(Collected data entries)
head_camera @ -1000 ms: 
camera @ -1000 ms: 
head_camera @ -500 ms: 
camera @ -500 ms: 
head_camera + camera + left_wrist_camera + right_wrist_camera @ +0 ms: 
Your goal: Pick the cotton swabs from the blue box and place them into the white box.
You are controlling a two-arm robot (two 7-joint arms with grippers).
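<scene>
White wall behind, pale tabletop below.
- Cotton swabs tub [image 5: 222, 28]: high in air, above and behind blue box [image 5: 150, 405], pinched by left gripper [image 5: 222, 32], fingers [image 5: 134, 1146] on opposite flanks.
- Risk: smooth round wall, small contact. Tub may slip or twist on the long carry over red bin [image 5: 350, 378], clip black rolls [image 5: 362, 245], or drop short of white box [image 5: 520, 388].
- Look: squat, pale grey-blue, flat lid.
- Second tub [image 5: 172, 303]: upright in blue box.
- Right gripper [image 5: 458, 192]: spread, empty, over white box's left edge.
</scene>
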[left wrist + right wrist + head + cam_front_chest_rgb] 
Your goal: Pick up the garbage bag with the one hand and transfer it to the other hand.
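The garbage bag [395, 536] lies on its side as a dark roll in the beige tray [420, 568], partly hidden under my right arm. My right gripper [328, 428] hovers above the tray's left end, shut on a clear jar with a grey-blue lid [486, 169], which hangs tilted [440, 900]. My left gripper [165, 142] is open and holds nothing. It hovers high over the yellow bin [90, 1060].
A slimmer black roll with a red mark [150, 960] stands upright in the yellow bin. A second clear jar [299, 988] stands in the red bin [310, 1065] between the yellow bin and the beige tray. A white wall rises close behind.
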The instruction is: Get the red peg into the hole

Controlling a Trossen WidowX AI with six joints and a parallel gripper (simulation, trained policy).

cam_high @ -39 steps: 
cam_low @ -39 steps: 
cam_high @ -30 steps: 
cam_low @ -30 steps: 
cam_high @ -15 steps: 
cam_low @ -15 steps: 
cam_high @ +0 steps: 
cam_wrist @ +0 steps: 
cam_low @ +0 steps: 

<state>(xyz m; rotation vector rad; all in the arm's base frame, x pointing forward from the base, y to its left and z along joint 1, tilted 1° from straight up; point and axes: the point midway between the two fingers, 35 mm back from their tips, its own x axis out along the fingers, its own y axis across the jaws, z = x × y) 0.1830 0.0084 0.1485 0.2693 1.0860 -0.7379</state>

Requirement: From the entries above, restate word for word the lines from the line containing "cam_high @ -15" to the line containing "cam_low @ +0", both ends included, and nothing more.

Solution for this task:
cam_high @ -15 steps: 
cam_low @ -15 steps: 
cam_high @ +0 steps: 
cam_wrist @ +0 steps: 
cam_low @ +0 steps: 

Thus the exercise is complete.